• [WORK REQUEST]:
Among the records that follow, how many lines include the string "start"? Only the number is wanted.

+++ EXTRACTED INFORMATION

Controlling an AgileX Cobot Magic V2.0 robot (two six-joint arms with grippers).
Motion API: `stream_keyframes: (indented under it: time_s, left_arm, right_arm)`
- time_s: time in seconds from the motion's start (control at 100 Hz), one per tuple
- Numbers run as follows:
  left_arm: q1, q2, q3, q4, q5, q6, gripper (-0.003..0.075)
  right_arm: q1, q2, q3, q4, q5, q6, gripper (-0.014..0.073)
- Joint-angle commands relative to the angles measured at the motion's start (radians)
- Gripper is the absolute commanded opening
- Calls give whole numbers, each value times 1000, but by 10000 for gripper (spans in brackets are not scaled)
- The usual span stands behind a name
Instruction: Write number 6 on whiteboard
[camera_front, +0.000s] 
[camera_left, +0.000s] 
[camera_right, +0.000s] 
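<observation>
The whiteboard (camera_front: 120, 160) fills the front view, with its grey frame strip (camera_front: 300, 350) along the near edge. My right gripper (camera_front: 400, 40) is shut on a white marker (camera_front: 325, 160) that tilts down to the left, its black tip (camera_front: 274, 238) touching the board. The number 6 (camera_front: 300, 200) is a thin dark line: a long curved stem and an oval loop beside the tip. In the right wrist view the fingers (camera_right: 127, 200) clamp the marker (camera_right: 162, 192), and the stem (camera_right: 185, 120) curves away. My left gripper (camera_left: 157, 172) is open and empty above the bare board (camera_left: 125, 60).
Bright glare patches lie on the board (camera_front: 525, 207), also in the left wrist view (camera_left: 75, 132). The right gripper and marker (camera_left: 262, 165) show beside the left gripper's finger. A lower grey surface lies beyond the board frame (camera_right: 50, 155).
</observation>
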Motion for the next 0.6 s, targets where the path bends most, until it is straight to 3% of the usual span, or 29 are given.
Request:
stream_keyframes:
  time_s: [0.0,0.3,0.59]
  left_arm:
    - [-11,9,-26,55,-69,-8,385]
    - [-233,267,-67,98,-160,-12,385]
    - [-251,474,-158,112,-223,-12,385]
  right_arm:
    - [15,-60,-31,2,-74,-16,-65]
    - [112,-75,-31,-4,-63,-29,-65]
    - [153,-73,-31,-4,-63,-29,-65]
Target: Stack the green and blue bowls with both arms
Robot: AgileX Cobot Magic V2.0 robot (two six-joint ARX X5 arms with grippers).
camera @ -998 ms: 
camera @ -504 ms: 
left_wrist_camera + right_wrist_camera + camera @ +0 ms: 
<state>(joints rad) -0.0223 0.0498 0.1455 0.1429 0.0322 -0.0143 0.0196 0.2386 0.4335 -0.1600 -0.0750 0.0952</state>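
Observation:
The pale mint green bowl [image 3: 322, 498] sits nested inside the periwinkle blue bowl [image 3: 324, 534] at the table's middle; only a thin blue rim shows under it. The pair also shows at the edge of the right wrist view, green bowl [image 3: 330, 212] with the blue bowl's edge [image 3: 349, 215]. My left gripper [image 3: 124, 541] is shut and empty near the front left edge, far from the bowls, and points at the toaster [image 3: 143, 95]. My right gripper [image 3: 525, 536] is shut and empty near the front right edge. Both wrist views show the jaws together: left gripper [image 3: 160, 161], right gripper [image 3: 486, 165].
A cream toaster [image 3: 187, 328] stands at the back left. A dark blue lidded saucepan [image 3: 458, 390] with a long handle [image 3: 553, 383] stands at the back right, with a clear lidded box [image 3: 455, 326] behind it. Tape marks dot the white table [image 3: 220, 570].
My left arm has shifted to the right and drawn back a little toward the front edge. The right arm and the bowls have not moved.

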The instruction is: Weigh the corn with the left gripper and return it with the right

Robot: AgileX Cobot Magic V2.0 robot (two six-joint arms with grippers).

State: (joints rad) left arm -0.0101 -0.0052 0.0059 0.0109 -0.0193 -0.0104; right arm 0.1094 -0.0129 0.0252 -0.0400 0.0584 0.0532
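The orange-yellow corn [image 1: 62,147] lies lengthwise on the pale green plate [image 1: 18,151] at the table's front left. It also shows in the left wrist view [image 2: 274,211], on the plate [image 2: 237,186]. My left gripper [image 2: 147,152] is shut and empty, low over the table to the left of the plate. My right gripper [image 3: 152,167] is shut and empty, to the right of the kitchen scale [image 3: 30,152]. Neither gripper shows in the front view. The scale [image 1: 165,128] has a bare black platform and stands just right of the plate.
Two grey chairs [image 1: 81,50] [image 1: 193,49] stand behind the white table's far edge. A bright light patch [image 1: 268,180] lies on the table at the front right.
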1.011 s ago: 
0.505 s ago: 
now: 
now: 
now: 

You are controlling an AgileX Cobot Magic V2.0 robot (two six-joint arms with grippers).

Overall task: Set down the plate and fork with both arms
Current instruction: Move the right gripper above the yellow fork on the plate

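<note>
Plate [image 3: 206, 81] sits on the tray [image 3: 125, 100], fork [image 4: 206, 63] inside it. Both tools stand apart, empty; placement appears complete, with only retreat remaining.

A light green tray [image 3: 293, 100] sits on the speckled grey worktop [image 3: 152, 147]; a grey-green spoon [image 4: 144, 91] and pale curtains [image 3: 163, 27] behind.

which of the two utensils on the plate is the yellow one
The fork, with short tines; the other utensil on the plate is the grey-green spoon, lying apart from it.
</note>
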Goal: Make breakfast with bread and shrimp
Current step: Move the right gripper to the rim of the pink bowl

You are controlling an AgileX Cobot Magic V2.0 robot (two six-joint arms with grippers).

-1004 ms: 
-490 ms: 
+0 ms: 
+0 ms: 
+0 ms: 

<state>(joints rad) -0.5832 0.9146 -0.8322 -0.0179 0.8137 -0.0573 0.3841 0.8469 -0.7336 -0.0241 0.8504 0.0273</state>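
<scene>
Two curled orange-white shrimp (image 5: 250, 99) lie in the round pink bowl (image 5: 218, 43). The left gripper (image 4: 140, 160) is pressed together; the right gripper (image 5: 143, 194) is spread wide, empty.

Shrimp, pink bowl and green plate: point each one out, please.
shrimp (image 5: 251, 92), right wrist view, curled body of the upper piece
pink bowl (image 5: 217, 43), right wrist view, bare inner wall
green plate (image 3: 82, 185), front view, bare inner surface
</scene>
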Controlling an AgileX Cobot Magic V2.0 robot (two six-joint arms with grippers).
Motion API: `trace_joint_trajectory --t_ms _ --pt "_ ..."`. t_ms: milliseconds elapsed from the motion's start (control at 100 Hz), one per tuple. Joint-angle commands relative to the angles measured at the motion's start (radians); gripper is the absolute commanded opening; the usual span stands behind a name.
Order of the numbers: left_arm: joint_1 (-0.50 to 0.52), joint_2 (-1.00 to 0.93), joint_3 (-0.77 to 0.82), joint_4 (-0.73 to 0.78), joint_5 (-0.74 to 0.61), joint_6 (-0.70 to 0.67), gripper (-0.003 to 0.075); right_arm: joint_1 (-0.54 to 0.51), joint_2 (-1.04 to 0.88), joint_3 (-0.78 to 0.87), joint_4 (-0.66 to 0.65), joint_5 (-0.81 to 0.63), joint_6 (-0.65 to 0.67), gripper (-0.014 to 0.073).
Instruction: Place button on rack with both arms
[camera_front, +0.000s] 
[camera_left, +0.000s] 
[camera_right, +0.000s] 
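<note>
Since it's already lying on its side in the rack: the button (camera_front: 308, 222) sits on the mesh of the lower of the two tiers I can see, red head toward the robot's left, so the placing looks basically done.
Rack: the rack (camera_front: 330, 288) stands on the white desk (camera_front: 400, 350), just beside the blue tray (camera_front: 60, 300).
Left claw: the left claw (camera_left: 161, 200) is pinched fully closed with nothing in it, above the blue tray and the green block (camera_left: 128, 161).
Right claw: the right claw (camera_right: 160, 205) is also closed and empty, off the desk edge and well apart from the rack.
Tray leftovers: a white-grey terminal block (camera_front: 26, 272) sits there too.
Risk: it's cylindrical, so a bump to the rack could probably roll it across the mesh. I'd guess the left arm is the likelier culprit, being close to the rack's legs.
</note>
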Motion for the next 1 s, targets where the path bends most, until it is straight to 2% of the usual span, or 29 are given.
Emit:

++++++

• [YOUR SOLUTION]:
3